O presidente Luiz Inácio Lula da Silva e a cúpula petista estão convencidos de que parlamentares de alas xiitas só resolveram aparecer na plenária dos servidores federais e no ato de lançamento da campanha salarial da categoria por causa dos holofotes. Nos dois lugares, reforçaram as críticas ao governo. Na prática, porém, os radicais petistas fazem barulho no Congresso, mas pouco apitam no PT, como disse na campanha o economista Guido Mantega, hoje ministro do Planejamento, Orçamento e Gestão.
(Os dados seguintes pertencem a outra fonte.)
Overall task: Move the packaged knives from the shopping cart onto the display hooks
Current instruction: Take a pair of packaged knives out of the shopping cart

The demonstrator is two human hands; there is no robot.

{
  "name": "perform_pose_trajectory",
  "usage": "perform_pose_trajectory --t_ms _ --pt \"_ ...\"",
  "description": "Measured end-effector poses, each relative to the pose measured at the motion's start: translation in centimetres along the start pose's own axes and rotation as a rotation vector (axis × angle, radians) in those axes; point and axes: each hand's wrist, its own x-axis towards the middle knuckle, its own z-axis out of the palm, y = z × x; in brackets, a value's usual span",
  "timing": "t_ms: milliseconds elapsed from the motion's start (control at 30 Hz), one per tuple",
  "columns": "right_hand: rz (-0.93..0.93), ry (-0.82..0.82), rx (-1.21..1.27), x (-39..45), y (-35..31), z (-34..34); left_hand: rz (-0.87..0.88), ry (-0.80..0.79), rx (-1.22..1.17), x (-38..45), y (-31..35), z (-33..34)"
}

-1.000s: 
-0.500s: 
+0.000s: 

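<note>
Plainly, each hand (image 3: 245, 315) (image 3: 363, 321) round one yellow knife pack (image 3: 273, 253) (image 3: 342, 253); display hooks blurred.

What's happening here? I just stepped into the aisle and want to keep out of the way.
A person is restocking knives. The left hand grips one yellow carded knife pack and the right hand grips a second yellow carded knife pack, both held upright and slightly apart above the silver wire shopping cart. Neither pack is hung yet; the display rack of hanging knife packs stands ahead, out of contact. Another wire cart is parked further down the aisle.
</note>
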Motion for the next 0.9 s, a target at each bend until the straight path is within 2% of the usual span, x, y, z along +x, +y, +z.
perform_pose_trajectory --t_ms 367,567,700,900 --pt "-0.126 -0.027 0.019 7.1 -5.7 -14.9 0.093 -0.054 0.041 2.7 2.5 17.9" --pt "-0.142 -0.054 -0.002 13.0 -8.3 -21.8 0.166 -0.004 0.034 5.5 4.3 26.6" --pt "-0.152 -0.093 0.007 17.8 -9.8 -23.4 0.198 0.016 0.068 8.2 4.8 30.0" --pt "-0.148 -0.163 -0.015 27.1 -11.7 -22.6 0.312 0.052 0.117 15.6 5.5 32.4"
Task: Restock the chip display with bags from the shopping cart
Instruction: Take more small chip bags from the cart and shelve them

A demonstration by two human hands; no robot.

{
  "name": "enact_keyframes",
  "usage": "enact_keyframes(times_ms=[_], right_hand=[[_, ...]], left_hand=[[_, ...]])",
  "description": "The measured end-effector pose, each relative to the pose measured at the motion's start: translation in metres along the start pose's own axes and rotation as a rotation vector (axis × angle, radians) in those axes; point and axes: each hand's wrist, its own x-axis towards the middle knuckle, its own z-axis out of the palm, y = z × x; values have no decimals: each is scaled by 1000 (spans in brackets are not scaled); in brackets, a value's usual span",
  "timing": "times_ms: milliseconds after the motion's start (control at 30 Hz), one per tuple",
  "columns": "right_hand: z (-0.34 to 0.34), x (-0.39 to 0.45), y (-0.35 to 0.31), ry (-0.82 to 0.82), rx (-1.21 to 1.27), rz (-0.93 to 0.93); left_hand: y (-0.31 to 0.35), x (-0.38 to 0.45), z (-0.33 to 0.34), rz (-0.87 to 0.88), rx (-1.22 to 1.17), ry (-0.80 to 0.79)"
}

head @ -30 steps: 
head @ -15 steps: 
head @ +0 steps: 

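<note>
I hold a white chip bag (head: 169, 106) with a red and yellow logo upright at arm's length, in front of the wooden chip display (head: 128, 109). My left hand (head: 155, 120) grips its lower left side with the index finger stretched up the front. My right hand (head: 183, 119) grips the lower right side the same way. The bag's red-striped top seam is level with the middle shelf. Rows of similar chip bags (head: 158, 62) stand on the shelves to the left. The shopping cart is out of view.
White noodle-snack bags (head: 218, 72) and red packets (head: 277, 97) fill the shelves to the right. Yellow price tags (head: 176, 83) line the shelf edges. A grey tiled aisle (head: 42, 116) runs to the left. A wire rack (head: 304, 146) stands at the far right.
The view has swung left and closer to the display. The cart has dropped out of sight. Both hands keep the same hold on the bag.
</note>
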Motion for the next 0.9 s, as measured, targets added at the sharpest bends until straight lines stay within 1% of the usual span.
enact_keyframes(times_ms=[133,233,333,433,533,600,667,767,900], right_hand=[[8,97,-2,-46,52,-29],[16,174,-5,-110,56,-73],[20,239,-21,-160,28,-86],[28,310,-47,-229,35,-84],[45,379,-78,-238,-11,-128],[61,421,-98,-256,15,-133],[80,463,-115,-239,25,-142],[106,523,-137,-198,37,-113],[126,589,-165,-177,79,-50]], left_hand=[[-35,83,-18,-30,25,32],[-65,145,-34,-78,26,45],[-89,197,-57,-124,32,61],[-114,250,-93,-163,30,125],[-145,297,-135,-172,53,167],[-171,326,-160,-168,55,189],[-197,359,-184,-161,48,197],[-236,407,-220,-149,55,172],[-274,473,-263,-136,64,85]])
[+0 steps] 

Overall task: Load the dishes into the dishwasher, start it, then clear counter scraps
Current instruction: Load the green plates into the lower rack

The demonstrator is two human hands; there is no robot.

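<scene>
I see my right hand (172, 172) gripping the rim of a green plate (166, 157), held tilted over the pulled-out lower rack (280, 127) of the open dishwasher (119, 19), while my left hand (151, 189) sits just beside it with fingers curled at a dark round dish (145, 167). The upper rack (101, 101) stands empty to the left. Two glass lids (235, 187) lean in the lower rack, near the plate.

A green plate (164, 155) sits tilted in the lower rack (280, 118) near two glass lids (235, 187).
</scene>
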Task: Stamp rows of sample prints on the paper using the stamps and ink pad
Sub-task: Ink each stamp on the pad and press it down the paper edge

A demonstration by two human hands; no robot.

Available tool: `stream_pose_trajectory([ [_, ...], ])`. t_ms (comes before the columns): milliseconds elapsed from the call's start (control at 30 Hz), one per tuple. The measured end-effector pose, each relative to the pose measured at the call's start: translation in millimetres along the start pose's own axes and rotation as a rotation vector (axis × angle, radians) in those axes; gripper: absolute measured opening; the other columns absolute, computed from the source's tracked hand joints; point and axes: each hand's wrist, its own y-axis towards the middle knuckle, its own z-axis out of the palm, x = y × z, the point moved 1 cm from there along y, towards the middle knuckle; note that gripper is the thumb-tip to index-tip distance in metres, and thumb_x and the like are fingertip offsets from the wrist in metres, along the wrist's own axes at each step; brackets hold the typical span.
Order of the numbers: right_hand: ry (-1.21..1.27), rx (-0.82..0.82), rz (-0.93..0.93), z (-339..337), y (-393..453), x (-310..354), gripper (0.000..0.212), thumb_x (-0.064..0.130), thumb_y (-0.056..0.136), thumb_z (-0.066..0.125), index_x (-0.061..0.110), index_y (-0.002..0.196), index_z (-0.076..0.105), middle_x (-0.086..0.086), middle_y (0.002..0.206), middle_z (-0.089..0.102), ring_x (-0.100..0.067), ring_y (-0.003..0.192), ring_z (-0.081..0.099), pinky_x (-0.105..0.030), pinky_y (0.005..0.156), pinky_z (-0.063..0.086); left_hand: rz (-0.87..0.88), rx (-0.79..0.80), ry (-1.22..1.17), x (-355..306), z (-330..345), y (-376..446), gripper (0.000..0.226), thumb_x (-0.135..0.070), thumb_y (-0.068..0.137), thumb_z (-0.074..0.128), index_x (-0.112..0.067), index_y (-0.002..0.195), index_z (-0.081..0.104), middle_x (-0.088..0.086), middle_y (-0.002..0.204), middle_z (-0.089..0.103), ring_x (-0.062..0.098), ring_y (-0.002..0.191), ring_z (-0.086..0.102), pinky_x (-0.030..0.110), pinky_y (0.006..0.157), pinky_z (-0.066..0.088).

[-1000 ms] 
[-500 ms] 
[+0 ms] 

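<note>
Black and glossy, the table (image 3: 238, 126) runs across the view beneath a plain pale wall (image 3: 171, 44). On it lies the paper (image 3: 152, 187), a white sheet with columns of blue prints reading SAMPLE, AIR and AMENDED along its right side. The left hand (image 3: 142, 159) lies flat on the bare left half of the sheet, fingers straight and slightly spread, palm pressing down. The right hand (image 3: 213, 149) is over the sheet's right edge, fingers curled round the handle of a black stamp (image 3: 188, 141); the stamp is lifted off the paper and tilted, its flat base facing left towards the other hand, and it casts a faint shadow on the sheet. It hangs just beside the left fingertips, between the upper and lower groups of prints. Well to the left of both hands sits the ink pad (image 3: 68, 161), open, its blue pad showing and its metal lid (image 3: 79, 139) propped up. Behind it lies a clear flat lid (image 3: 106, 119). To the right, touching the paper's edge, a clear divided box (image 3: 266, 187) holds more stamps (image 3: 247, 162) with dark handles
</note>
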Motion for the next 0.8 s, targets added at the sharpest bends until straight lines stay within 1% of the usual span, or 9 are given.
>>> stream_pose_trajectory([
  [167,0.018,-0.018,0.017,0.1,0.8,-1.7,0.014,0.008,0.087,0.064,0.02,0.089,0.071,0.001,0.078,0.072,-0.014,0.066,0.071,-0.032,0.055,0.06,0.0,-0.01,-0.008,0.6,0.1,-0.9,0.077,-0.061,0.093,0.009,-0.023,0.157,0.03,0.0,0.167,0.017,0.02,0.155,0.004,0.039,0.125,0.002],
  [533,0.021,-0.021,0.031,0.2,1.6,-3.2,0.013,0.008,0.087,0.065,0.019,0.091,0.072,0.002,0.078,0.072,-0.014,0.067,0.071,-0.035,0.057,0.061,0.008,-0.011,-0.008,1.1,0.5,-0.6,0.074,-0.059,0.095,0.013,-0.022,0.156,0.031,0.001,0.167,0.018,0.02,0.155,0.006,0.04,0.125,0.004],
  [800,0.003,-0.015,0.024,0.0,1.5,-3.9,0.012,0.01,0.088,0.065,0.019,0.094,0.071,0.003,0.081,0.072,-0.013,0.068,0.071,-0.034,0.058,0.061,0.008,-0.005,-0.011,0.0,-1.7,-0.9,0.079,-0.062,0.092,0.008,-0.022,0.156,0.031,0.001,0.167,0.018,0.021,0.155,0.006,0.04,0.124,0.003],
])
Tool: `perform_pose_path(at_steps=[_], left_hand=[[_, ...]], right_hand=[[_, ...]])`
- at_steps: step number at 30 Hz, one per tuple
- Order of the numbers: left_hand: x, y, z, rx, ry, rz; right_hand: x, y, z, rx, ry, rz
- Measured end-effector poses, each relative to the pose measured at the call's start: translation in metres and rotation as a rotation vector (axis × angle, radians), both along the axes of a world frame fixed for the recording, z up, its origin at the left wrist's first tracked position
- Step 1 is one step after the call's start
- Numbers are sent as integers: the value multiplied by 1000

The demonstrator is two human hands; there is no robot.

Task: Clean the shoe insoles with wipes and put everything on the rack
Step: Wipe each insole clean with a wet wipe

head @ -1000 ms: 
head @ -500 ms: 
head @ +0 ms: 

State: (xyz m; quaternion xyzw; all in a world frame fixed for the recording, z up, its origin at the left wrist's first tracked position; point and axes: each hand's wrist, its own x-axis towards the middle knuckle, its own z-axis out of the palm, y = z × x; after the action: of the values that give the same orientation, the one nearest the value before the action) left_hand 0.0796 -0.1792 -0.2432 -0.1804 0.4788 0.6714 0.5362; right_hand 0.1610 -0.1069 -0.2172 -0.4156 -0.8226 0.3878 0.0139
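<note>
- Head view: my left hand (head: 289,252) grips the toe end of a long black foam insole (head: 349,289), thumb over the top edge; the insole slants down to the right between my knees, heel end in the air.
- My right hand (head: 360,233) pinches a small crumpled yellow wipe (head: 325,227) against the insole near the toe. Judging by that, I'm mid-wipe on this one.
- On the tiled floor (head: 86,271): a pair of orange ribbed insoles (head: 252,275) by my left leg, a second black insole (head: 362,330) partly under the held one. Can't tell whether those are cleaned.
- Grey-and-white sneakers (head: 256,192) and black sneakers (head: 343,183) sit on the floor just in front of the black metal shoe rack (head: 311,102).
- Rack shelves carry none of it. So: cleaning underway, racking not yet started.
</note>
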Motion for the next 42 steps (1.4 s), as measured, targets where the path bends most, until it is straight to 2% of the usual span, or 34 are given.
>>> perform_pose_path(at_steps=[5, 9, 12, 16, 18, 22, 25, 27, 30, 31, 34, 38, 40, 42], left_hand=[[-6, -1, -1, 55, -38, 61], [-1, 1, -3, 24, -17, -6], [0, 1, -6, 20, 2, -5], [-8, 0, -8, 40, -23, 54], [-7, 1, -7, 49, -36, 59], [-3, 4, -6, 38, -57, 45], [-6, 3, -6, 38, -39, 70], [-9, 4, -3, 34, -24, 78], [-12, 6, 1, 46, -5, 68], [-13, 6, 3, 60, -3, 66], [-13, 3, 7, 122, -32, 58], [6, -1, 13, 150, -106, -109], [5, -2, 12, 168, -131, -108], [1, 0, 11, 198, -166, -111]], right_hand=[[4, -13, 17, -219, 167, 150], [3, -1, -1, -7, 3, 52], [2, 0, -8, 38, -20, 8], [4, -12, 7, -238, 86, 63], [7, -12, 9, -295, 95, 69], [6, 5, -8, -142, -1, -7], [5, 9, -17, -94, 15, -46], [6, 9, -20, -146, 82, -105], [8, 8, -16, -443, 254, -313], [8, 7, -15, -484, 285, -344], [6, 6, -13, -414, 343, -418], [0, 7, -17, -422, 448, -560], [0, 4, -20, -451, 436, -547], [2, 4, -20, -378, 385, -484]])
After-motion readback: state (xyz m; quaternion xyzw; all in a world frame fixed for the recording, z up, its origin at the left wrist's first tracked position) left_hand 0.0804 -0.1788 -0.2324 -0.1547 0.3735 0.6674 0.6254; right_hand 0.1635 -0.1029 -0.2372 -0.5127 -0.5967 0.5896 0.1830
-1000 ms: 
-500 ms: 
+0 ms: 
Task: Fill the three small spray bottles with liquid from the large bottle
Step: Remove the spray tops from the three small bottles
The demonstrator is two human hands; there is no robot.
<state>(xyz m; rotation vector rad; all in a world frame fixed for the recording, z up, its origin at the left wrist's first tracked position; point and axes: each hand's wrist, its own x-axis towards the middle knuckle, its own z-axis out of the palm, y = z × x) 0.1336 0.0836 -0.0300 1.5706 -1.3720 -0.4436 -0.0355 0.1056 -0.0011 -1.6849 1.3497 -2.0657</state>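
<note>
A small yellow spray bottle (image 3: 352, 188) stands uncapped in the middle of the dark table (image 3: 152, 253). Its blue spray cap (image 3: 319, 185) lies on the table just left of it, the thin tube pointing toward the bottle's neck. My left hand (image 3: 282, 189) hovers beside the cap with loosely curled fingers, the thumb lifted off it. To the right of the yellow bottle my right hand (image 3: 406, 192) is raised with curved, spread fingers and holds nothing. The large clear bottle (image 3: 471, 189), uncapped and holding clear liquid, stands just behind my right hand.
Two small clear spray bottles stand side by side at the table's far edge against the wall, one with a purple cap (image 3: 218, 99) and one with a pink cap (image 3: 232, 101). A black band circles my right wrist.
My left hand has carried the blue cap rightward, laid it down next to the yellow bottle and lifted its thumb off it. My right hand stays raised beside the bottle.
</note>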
Além disso, um racha não interessa nem a eles, que têm cargos no governo, nem ao grupo moderado, com hegemonia na legenda e na equipe de Lula. Dos 92 deputados do PT, 26 são das facções de ''esquerda''. No Senado, as tendências desse espectro ideológico emplacaram apenas dois dos 14 parlamentares da sigla.
''O PT é como uma família italiana: a gente briga, discute, xinga, mas depois fica tudo bem'', compara o deputado Nélson Pellegrino (BA), líder da bancada petista na Câmara, um integrante da radical Força Socialista.
Bola de neve - O fim da contenda verborrágica, no entanto, nem sempre é tão feliz como diz Pellegrino. ''Estou decepcionada com o início do governo Lula'', confessa a deputada Luciana Genro (PT-RS), do Movimento por uma Esquerda Socialista e filha do ministro de Desenvolvimento Econômico e Social, Tarso Genro.